Trump's old high school is in trouble (again). Can a Chinese businessman fix it?
Like some of the 20th-century American institutions whose decline Trump laments, the 136-year-old New York Military Academy is in bad shape. Roof tiles are broken on century-old buildings and, on one recent visit, a reporter spotted a family of vultures nestled atop a chimney.
The academy sits on a forested campus in Cornwall, N.Y., a Hudson Valley town about 90 minutes' drive north of New York City that is popular for weekend getaways. It is one of the biggest properties in the town of around 13,000. NYMA, which has no government affiliation, is located 6 miles north of the U.S. Military Academy at West Point.

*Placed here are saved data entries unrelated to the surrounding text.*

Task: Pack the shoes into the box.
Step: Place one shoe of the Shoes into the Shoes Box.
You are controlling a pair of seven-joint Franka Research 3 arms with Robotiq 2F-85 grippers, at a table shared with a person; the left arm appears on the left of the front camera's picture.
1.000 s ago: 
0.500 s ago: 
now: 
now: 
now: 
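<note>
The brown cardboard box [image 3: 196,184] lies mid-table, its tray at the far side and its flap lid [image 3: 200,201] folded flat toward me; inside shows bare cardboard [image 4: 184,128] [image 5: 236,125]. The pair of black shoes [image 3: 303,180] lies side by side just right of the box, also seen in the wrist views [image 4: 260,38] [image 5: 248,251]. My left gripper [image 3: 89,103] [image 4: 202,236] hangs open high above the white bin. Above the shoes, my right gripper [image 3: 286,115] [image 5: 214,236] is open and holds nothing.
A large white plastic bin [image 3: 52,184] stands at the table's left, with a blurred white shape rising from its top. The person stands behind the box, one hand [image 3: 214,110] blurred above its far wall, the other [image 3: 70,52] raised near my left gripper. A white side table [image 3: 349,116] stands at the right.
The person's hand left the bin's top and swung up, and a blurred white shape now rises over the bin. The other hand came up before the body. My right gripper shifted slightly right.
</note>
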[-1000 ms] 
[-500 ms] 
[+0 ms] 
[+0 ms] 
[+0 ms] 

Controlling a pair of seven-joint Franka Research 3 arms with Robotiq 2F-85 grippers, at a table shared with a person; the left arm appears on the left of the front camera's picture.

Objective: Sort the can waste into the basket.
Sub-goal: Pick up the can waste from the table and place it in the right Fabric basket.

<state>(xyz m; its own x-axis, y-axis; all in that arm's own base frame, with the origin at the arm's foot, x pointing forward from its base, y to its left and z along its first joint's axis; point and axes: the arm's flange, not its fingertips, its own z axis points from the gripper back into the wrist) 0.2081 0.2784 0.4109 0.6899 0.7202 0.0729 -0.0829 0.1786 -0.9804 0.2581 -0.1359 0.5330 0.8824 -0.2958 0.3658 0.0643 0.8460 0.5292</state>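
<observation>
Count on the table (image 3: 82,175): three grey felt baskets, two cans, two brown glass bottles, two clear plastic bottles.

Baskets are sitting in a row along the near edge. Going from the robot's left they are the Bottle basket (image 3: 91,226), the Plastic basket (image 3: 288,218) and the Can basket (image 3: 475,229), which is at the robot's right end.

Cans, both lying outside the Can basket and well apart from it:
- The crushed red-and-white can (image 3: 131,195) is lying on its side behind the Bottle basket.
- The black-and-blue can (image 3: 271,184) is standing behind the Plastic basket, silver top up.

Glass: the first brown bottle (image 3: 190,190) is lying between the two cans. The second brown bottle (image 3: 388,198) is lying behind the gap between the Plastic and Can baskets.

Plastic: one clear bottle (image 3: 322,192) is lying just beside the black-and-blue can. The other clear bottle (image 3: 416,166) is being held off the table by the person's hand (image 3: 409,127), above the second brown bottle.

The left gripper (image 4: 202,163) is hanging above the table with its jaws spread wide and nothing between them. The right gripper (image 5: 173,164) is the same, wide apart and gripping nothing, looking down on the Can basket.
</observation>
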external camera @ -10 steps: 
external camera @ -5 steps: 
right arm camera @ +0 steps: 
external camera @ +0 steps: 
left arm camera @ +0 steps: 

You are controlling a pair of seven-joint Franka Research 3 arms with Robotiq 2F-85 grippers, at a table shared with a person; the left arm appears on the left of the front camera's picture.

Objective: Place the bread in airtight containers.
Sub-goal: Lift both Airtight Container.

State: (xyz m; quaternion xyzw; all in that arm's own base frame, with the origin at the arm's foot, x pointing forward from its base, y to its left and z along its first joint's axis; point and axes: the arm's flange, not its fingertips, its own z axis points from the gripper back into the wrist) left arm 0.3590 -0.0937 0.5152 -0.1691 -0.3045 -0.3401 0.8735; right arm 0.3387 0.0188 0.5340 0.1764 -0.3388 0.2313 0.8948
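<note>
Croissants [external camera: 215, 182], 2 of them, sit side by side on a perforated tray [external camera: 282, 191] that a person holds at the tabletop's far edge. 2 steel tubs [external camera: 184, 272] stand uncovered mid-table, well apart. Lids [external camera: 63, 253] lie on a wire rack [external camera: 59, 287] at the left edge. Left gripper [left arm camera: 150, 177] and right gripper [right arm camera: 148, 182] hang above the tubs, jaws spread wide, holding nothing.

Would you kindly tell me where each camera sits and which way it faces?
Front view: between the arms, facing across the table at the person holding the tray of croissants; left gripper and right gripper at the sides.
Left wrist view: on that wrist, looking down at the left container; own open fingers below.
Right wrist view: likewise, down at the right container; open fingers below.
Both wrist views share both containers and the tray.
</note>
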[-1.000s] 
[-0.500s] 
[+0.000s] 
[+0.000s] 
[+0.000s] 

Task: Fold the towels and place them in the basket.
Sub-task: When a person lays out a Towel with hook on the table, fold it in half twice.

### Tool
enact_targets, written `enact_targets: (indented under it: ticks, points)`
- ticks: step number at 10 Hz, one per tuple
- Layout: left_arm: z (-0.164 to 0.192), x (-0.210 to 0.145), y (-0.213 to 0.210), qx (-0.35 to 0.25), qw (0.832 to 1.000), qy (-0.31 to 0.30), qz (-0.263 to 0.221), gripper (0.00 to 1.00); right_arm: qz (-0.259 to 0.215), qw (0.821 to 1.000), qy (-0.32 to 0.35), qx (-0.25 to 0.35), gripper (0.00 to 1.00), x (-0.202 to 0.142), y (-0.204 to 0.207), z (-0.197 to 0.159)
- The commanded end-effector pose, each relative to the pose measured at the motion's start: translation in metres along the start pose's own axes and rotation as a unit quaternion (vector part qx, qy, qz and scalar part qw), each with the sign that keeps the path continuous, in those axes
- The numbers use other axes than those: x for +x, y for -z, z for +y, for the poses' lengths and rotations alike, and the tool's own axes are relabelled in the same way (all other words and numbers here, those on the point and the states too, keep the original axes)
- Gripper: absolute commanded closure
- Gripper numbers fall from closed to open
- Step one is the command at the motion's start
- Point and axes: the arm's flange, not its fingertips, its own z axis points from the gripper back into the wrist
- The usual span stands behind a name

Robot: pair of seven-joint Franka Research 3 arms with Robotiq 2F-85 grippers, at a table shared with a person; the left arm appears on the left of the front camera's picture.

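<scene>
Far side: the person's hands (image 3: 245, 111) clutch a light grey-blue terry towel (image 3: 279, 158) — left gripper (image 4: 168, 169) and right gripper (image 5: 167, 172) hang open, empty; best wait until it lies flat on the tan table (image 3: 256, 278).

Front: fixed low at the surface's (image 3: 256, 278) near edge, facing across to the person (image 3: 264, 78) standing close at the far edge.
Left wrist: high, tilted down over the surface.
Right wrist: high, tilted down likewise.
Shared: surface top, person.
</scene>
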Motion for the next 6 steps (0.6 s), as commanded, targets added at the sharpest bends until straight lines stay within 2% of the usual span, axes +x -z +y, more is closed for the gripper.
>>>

The academy's cadets gave off a whiff of the school's glory days at Trump's inaugural parade Jan. 20, marching in their gray uniforms as the president clapped and smiled. But with enrollment of only around 50, it could muster up only about two dozen students for the procession.
Now Allen Lu, who built a chain of private schools in China, has stepped in with plans to fix up the school. At a February town-council meeting in Cornwall, a person who identified himself as Linsen Zhang said that the school had a change of ownership and that the new owner was a 'visionary on education." He said the new leadership would eventually increase the student population to 1,500.
Lu is the second Chinese magnate to attempt a turnaround at the school where Trump spent five years and graduated in 1964—and Lu will have to do it in the face of the worst U.S.-China tensions this century.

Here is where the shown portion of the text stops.